#### [BRIEF]
Pictures in the listing below are skipped, while the lines from the "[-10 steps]" line through the "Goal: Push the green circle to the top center" line are returned word for word.

--------------------------------

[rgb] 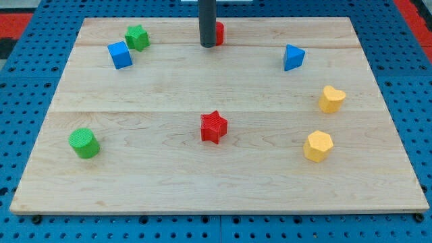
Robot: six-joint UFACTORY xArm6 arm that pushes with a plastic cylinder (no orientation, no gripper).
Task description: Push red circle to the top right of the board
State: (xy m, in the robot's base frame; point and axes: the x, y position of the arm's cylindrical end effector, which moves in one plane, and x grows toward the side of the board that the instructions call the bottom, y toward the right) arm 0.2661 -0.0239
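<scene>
Red circle (219, 32) peeks out right of our tip (208, 44), a bare rod pinching nothing, so our off-center push might slide it off the board (202, 88).

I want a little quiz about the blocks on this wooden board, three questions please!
1. True or false: my tip is at the view's bottom.
2. Which block sits nearest the middle of the wooden board? A) red star block B) green cylinder block C) blue triangular block
3. Fill in: the red circle block peeks out on the view's ____ side of the dark rod.

Key: 1 false; 2 A; 3 right.
</scene>
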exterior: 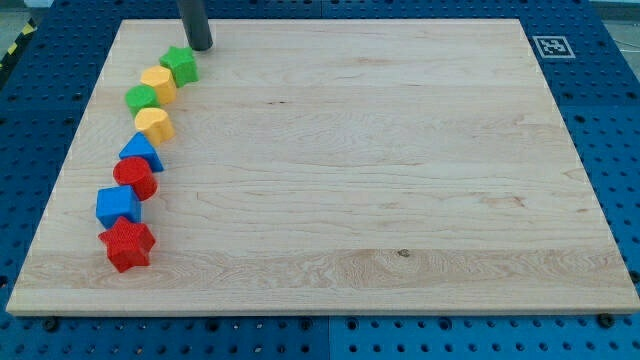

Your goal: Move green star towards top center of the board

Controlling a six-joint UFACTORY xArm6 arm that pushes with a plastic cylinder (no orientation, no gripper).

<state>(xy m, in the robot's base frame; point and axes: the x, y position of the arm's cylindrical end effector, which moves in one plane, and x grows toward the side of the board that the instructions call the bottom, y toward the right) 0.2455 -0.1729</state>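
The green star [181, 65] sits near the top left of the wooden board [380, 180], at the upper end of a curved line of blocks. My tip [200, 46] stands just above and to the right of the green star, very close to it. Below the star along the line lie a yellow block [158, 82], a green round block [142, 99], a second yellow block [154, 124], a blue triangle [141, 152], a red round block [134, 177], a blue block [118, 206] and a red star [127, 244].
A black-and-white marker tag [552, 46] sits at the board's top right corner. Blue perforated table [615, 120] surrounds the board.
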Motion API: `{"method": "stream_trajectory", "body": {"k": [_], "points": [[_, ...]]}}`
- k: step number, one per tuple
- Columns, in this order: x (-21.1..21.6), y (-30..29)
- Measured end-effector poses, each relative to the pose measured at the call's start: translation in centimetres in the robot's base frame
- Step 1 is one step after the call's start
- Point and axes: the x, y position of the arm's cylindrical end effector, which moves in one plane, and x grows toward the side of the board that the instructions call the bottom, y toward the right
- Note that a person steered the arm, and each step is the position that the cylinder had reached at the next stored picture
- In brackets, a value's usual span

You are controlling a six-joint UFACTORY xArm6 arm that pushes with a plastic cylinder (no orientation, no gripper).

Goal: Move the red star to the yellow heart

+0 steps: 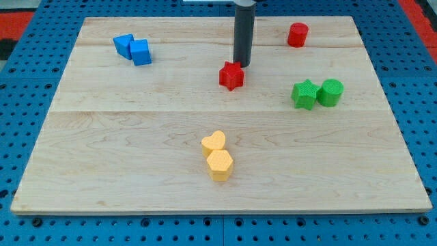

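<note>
The red star (231,76) lies a little above the middle of the wooden board (136,123). My tip (241,65) is just above and right of the star, touching or almost touching its top edge. The yellow heart (214,143) lies below the star, toward the view's bottom, with a yellow hexagon (220,165) touching it from below.
A red cylinder (298,34) stands at the top right. A green star (304,94) and a green cylinder (330,92) sit together at the right. Two blue blocks (132,48) sit together at the top left. A blue pegboard surrounds the board.
</note>
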Motion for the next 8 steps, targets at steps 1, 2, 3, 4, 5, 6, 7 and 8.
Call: {"method": "stream_trajectory", "body": {"k": [1, 2, 3, 4, 5, 6, 7, 8], "points": [[3.1, -1.2], [3.5, -5.7], [4.9, -9.2], [8.3, -10.4], [12.1, -10.4], [11.9, -10.9], [10.3, -11.5], [10.2, -8.6]]}}
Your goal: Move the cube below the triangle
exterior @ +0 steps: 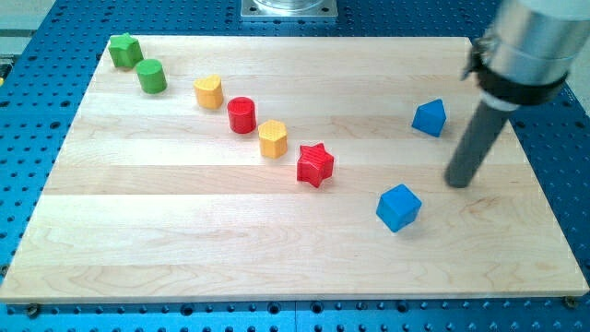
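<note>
Cube [398, 207], blue, small and solid-looking, resting flat on the wooden board [184, 240] just to the view's lower left of my tip [457, 183], near but not touching. Blue triangle [430, 118] up and a little to the view's left of my tip, well short of contact too. No pincer here at all: only a bare dark rod, so nothing to open, shut or hold, and nothing gripped.

Likely light and rigid, probably plastic or painted wood, with flat faces; likely to slide readily on the smooth board, and to spin if struck off-centre. No taking hold possible, only pushing; best contact probably square on the middle of a flat side face, not a corner. Already lower than the triangle but offset to the view's left, so judged in need of a short push toward the view's right.

Other blocks far off to the view's left of my tip.
</note>
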Action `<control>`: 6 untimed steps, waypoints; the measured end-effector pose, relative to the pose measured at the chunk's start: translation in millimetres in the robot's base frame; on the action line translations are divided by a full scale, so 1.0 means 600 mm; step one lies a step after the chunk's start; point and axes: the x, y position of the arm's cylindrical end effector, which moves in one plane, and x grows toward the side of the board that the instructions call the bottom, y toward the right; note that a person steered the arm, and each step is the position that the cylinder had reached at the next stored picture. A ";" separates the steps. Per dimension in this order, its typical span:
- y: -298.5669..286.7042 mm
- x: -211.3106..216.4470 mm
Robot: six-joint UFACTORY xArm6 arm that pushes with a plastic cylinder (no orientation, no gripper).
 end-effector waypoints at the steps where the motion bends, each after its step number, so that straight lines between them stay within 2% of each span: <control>1: -0.019 -0.009; 3: -0.027 0.007; 4: -0.048 0.054; 5: 0.013 0.109; 6: -0.191 0.169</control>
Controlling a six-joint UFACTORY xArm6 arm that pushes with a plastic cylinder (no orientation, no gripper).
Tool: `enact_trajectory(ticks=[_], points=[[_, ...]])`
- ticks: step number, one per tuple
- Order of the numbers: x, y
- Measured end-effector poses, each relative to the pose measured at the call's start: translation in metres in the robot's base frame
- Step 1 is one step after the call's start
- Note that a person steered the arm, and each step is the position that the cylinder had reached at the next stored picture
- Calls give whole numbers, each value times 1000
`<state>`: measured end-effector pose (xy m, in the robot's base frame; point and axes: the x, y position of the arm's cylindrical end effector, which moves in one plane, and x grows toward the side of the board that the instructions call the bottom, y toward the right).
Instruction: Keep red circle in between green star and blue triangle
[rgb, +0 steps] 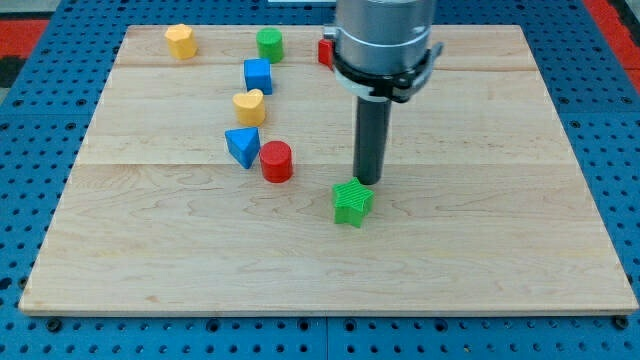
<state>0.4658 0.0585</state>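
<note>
One raised, fairly close front view down onto the wooden board (480, 260).

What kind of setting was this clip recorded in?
Probably a robotics lab bench: a wooden board lies on a blue perforated surface, small blocks like the green star are scattered about, and my tip touches down beside it.

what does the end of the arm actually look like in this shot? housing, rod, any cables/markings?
The arm's grey metallic cylindrical housing enters from the view's top, ringed at its base by a black clamp collar with small lugs on each side. Below it hangs a straight dark grey rod, uniform in width, ending in my tip. No cables or markings are visible; the upper arm is cropped out.
</note>
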Motion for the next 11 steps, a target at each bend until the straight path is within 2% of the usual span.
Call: enact_trajectory(ticks=[1, 2, 3, 4, 6, 7, 9, 11], points=[[15, 18], [50, -33], [54, -104], [54, -133], [19, -54], [1, -40], [-35, -72], [-42, -119]])
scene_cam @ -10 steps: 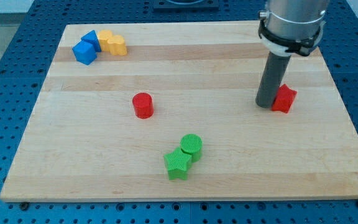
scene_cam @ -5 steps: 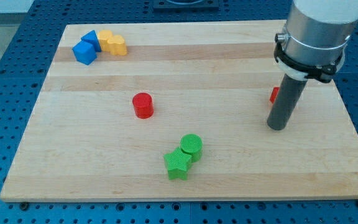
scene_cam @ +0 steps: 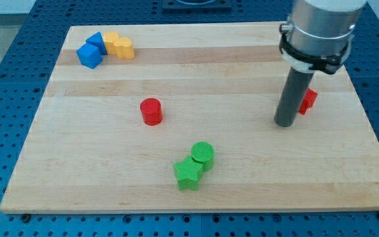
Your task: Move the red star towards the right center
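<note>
Red star [scene_cam: 309,99]: right centre of the frame, partly hidden behind the rod. Tip [scene_cam: 283,123]: on the wooden board [scene_cam: 242,164], just lower left of the star. No jaws; plain rod. Also 1 red cylinder [scene_cam: 151,111], centre left.

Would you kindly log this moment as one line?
my tip: just left-below red star | star: partly hidden by rod, near board's right edge | other blocks: apart
</note>
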`<action>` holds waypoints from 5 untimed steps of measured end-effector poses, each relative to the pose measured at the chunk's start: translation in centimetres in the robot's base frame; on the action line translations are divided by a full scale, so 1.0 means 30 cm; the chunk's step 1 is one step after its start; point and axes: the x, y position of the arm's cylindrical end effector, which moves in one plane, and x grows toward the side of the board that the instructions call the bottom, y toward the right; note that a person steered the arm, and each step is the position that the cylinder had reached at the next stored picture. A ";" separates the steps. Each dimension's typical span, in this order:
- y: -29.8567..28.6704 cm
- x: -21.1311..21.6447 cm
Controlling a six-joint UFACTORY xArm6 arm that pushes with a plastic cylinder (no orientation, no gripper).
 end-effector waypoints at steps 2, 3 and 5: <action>0.006 -0.177; 0.023 -0.177; 0.050 -0.177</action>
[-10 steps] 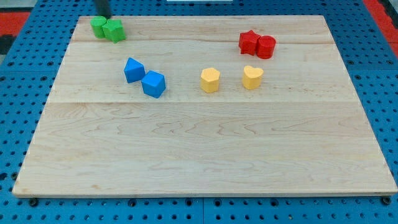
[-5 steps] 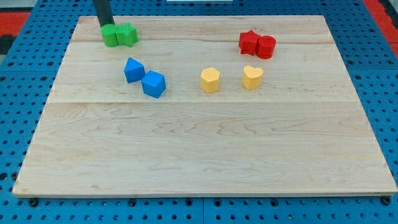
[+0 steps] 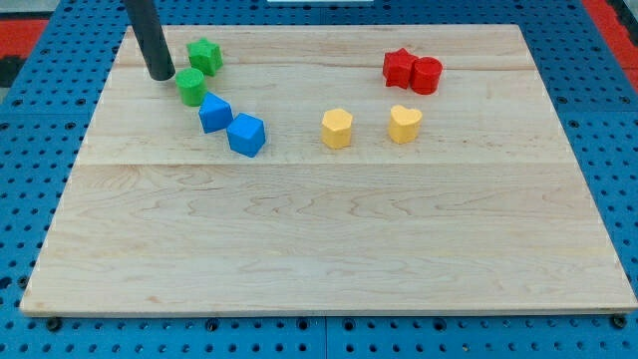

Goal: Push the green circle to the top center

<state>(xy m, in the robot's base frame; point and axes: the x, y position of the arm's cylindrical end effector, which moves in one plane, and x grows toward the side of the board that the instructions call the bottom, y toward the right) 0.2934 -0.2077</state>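
My tip point(image 3: 160, 76) just left of green circle point(image 3: 191, 87), w/ green star point(image 3: 204, 55) above & blue blocks point(image 3: 230, 124) below-right

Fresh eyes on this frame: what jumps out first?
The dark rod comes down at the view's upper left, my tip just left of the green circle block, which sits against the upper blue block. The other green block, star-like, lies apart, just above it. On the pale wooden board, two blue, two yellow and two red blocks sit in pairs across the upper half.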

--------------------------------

#### [WORKED SOLUTION]
[-10 steps] 
[-5 steps] 
[+0 steps] 

Goal: Push the green circle to the top center

This exercise has been answered in full.